WASHINGTON — Through a wall at his Rhode Island hotel, Aaron Alexis could hear them — voices harassing him, wanting to harm him. He couldn’t sleep. He believed people were following him, using a microwave machine to send vibrations to his body. He changed hotels once, then again. But he called police and told them he couldn’t get away from the voices.
By Aug. 25, Alexis had left the state. The 34-year-old arrived in the Washington area, continuing his work as an information technology employee for a defense-related computer company. Again, he spent nights in different hotels. He suffered from serious mental problems, including paranoia and a sleep disorder, and was undergoing treatment from the Department of Veterans Affairs, according to the law enforcement officials.
But Alexis wasn’t stripped of his security clearance, and he kept working.
On Saturday, he visited Sharpshooters Small Arms Range in Lorton, Va., about 18 miles southwest of the nation’s capital. He rented a rifle, bought bullets and took target practice at the 16-lane indoor range, then bought a shotgun and 24 shells, according to the store’s attorney.
Two days later, as the workweek dawned, Alexis entered the sprawling Washington Navy Yard, a 41-acre labyrinth of buildings protected by armed guards and metal detectors where employees must show IDs to get past doors and gates. Authorities believe he drove a rental car there.
He was equipped with his pass for base access — and the shotgun. Within minutes, it would create mayhem.
He stepped inside the massive Building 197, home to some 3,000 employees. He opened fire around 8:15 a.m., raining shotgun blasts down from a fourth-floor overlook and third-floor hallway into a glass-walled cafeteria where employees were eating breakfast. Trained tactical officers arrived, bursting through the building within seven minutes of the first 911 call, and Alexis shot at them, too.
Fire alarms blared, and officers had a hard time hearing one another. A voice came on the overhead speaker telling workers to seek shelter — and later, to head for the gates at the complex. A U.S. Park Police helicopter flew overhead, plucking a wounded woman from the roof with a rescue basket while a crew member armed with a rifle provided cover.
“We have a report on the fourth floor, a male with a shotgun, multiple shots fired, multiple people down. We’re still waiting for the OK that the scene has been secured,” an ambulance crew member says on emergency transmissions posted on Broadcastify.com, a source of live public safety audio feeds.
More dispatches followed: Shooter known to be in the main gate area. Officer down on the third floor. Female on the roof, shot in the shoulder.

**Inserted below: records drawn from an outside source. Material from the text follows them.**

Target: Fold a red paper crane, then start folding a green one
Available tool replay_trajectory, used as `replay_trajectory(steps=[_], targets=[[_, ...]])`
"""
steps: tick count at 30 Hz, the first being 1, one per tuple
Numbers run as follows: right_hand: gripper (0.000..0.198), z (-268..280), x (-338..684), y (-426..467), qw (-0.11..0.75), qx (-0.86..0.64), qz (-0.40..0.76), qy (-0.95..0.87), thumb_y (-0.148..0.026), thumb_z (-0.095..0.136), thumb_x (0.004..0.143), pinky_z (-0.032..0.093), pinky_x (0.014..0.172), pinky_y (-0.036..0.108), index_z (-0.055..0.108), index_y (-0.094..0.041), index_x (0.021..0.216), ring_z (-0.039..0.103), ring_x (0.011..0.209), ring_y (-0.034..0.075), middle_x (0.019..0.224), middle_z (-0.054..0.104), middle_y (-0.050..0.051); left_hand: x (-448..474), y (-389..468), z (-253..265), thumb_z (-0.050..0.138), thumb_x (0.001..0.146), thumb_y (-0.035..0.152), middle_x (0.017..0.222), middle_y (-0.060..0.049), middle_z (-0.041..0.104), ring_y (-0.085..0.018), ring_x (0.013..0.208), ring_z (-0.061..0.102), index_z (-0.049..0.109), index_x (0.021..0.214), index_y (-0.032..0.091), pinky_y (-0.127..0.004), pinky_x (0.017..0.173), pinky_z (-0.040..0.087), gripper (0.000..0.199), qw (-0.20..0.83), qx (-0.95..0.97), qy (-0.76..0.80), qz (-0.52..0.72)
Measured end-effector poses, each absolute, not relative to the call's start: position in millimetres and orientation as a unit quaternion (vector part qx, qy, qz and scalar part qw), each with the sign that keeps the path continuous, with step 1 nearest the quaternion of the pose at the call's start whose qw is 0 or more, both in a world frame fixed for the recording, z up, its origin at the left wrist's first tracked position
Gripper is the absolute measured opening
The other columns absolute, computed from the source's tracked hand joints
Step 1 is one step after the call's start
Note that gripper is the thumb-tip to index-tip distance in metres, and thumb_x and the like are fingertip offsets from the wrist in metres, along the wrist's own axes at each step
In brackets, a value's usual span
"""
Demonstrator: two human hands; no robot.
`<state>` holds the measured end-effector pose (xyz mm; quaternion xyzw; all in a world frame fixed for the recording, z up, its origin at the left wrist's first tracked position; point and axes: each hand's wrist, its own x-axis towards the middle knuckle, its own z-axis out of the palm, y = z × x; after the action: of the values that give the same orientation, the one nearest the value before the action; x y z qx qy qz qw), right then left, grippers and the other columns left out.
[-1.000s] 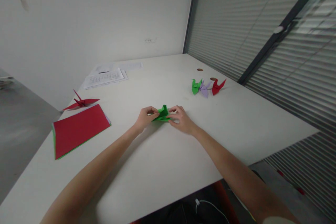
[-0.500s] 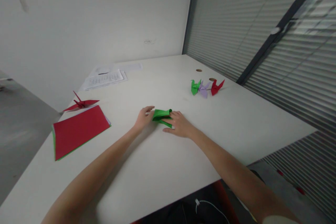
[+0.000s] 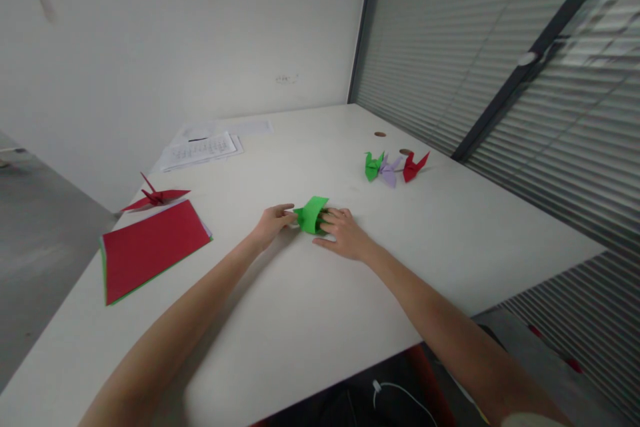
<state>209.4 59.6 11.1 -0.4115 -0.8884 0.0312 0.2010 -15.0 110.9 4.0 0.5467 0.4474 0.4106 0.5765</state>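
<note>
A piece of green folded paper (image 3: pixel 313 215) is between my two hands, low over the white table. One flap of it stands up and curves over, with a hollow facing my right hand. My left hand (image 3: pixel 273 221) pinches its left corner between thumb and fingers. My right hand (image 3: pixel 345 232) is on the other side, fingers spread and partly tucked into the paper's opening, thumb apart below. The tips of those right fingers are partly hidden by the paper.
Left on the table (image 3: pixel 250 333) lies a stack of coloured sheets, red sheet (image 3: pixel 155 250) on top, with a red paper crane (image 3: pixel 156 197) behind it. Written papers (image 3: pixel 203 150) lie farther back. Green (image 3: pixel 373 167), purple (image 3: pixel 389 172) and red (image 3: pixel 413 167) cranes stand at the right.
The green paper's upper flap has lifted and bent over, so the paper looks taller and narrower. My hands have stayed almost in place.
</note>
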Motion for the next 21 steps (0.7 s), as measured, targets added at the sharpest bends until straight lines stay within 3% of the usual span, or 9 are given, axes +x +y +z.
replay_trajectory(steps=[4,8,13,18,21], targets=[[0.031,7.7,208.9,61.8,0.229,-0.431,0.087,-0.868,-0.042,0.062,0.088,0.040,0.093,0.050,0.075,-0.014,0.091,0.058,0.105,0.031,0.100,0.070,0.017,-11.8,108.5,2.4,0.080,0.063,0.036,0.081,-0.006,0.071,-0.017,0.073,0.064,0.074,0.093,0.012,-0.031,0.072,0.051,0.038,0.567,0.564,0.431,0.418],[0.035,4.3,207.0,62.9,0.305,-0.402,0.204,-0.838,-0.047,0.062,0.086,0.040,0.097,0.048,0.074,-0.016,0.096,0.059,0.106,0.029,0.104,0.070,0.014,-10.3,107.1,0.9,0.081,0.060,0.031,0.087,-0.007,0.071,-0.018,0.073,0.066,0.071,0.100,0.013,-0.035,0.073,0.055,0.045,0.571,0.532,0.435,0.449],[0.045,5.7,205.5,66.9,0.428,-0.454,0.352,-0.698,-0.056,0.053,0.087,0.048,0.076,0.035,0.072,-0.016,0.094,0.064,0.082,0.022,0.088,0.072,0.008,-8.0,105.8,4.2,0.078,0.062,0.028,0.099,-0.010,0.072,-0.020,0.080,0.067,0.072,0.096,0.014,-0.036,0.076,0.055,0.037,0.526,0.549,0.427,0.490],[0.037,11.9,209.1,71.7,0.499,-0.472,0.415,-0.596,-0.054,0.066,0.075,0.047,0.072,0.031,0.071,-0.017,0.074,0.062,0.072,0.019,0.071,0.068,0.002,-1.8,99.6,10.1,0.076,0.068,0.034,0.099,-0.010,0.073,-0.021,0.081,0.069,0.072,0.098,0.015,-0.035,0.073,0.056,0.036,0.492,0.587,0.404,0.501],[0.035,15.2,208.3,70.6,0.517,-0.431,0.538,-0.508,-0.051,0.074,0.068,0.050,0.076,0.032,0.073,-0.018,0.081,0.064,0.076,0.019,0.078,0.072,0.002,1.2,96.2,11.4,0.076,0.071,0.037,0.104,-0.010,0.073,-0.022,0.085,0.069,0.071,0.101,0.016,-0.036,0.075,0.057,0.037,0.481,0.614,0.382,0.495]])
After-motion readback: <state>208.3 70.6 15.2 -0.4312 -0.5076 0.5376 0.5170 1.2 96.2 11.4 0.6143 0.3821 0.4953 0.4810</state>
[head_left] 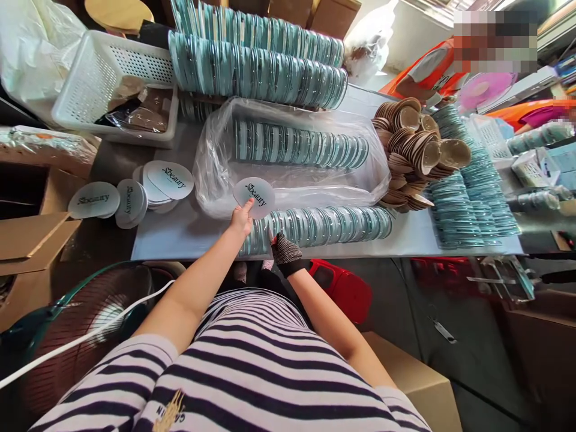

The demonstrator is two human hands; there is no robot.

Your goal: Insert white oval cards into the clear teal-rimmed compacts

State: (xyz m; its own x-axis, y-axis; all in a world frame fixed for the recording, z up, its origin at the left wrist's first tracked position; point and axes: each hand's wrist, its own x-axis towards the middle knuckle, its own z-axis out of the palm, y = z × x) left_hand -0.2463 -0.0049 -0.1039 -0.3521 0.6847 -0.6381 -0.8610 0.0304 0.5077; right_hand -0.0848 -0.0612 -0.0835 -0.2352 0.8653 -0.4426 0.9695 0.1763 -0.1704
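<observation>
Left grip (242, 221): bare; thumb on the upper face of one oval card (252, 191), pinching it by its near edge.
Card: "beauty" lettering legible; lies just beyond the left grip, overlapping the near side of the bag in view; contact with it cannot be told.
Right grip (285, 247): in a dark dotted glove, fingers curled at the near row (335, 227) of teal-edged discs; cannot tell whether they close on any.
Key relation: near row starts just beside the left grip and runs off to its right, long axis along the front edge of the tabletop (168, 237); right grip is nearer, over the row's left part.
Rows: one by the grips; one bagged row (301, 144) beyond them, lying roughly parallel; two back rows (258, 66) farther off, with part of another below. Discs too tightly packed to count.
Bag: one, clear plastic (209, 168), around the bagged row, just beyond both grips.
Loose cards: three groups (168, 180) left of the left grip; cards overlap, exact number unclear.
Brown discs: one heap (409, 147), right of the right grip and farther out; too many to count.
Teal stacks: several (456, 210), beyond the heap, far right of the right grip.
Basket: one, white, perforated (74, 90), left grip's far left, brown packets inside.
</observation>
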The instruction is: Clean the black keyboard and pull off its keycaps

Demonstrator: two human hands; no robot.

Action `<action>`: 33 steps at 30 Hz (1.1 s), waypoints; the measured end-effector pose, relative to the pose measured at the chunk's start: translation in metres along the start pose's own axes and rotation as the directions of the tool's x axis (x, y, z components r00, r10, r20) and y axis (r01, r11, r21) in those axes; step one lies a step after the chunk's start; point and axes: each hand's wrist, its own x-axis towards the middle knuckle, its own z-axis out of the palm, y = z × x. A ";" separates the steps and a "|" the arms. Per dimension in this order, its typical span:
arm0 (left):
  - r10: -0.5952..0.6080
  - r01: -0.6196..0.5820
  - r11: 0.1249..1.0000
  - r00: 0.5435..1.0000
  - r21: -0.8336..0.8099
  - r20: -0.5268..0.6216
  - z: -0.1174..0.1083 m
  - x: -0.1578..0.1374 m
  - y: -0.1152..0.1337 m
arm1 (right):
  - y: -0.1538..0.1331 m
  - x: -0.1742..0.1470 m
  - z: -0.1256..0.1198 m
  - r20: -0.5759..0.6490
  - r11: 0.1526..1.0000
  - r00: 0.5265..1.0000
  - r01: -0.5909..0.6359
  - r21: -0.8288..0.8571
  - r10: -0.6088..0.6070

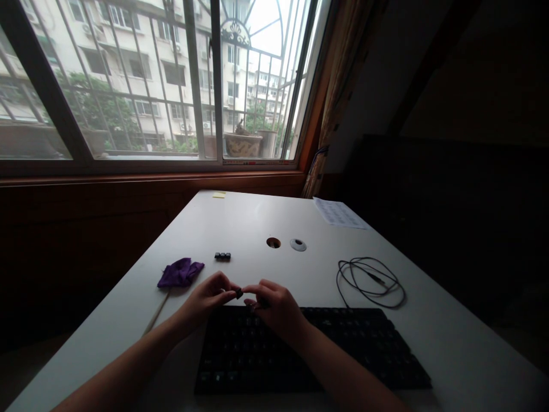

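A small black keycap [239,293] is pinched between the thumb and fingers of my left hand [213,294], just above the far left edge of a black keyboard [355,349]. My right hand [277,306] is curled close beside it, index fingertip at the keycap. Something small and dark shows between its other fingers and thumb, too small to make out. Several loose keycaps [222,256] stand in a short row on the table beyond my left hand. The right forearm covers part of the keys.
On the white table [240,226] lie a purple cloth [180,273], a thin stick [156,312], a coiled black cable [373,292], a printed sheet [338,213] and a yellow note [219,195]. A round hole [273,243] has its cover [298,245] beside it.
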 end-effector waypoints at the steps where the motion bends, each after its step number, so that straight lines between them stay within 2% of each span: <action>1: 0.002 -0.002 1.000 1.000 0.001 0.007 0.000 0.000 -0.001 | 0.000 0.000 0.001 0.003 0.999 1.000 0.011 -0.036 -0.010; 4: -0.010 0.010 1.000 1.000 0.011 0.029 0.000 -0.002 -0.003 | -0.001 0.000 0.002 0.008 0.993 0.999 0.036 -0.109 -0.036; 9: -0.043 0.043 0.999 0.997 0.008 0.057 0.000 -0.003 -0.004 | -0.001 -0.001 0.002 0.012 0.989 0.999 0.043 -0.138 -0.042; 24: -0.049 0.042 0.985 0.998 0.166 0.040 -0.001 -0.002 0.002 | -0.001 -0.002 0.001 -0.010 0.996 1.000 0.027 -0.083 -0.028; 33: 0.052 -0.076 0.970 0.993 0.232 0.107 -0.006 0.001 -0.004 | 0.000 -0.002 0.001 0.013 0.992 0.999 0.045 -0.121 -0.044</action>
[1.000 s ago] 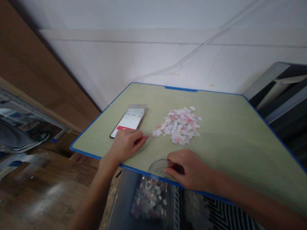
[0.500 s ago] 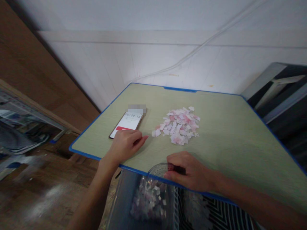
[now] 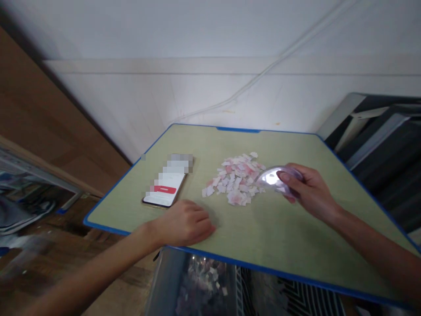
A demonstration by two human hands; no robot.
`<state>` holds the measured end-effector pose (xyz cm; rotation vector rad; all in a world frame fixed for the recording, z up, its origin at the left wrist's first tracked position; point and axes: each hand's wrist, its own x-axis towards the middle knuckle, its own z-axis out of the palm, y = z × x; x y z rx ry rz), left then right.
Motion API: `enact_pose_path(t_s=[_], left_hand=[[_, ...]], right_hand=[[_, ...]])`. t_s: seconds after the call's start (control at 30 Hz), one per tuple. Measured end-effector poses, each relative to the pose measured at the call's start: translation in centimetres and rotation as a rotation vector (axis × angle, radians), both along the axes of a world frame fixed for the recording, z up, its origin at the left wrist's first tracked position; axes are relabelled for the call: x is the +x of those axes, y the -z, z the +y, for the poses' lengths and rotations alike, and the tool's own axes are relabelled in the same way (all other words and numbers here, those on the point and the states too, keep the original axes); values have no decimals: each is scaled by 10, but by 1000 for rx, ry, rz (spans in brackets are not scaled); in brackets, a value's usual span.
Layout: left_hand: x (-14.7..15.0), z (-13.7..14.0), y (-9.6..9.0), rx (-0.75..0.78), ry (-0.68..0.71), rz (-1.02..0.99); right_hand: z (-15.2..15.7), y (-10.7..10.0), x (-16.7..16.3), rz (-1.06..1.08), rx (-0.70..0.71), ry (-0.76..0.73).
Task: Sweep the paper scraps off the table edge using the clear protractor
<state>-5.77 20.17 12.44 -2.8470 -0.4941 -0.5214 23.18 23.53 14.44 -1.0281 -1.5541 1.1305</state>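
Note:
My right hand (image 3: 309, 186) pinches a clear, half-round plastic protractor (image 3: 274, 176) between thumb and fingers, raised at the right side of the scrap pile. Bright glare covers part of the plastic. The pile of torn white and pink paper scraps (image 3: 235, 180) lies mid-table. My left hand (image 3: 187, 223) rests closed on the table near the front edge, its fingers curled under and nothing visible in them. Beyond it, at the left, lies a phone (image 3: 169, 180) with a red bar on its screen.
The pale green table (image 3: 289, 245) has a blue rim and stands against a white wall (image 3: 115, 96). Below its front edge is a clear plastic bin (image 3: 167, 281) with more scraps inside. Dark folded items (image 3: 384, 149) stand at the right, a wooden panel (image 3: 49, 96) at the left.
My right hand has lifted the protractor from the front edge and carried it forward to the pile's right side. My left hand has moved right and nearer, off the phone's lower end.

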Motion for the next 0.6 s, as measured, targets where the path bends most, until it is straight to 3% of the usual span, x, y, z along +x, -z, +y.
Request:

Once inside, Alexis picked a handgun off an officer and, armed with two weapons, terrorized the building’s occupants.
He fired relentlessly not only at police who engaged him but at the workers inside: a 61-year-old marine engineer and grandfather who immigrated to the U.S. years ago from India, a Navy veteran and avid pilot who had once been stationed at Pearl Harbor, a die-hard Washington Redskins fan known for generous bear hugs. A Washington police officer was shot multiple times in the legs but survived.
“We just started running,” said Patricia Ward, who was in the cafeteria when the shooting began. She said she heard three gunshots in a row, followed by several more.
Descriptions from witnesses and police paint a portrait of harrowing gun battles inside — all for more than half an hour. The FBI, which launched a nationwide active shooter training program for local law enforcement after last December’s Connecticut elementary school massacre, says the average mass shooting is over within minutes and often ends once police arrive.
But this gun battle kept going. As the chaos unraveled inside, police in the nation’s capital shut down the surrounding area. Nearby schools went on lockdown, flights were halted at Reagan National Airport, and even after Alexis was mortally wounded by a police officer, officers chased leads that a second and possibly a third gunman had been working with him.
Twelve victims died — a body count that police say could have been much higher, even after they determined that the gunman had worked alone. Eight were injured, with all expected to survive.
More than 24 hours after the shooting, the motive remained a mystery. U.S. law enforcement officials told The Associated Press that investigators had found no manifesto or other writings suggesting a political or religious motivation.
Ron Machen, the U.S. Attorney for the District of Columbia, ticked off some of the unanswered questions Tuesday.
“What caused this individual to kill so many innocent men and women? How did he carry out and plan this attack? How did he get access to the weapons? What could have been done to prevent this tragedy? And most importantly, whether anyone else aided or assisted him either wittingly or unwittingly in this tragedy?”
Machen added, “We’re not going to stop until we get answers to those questions.”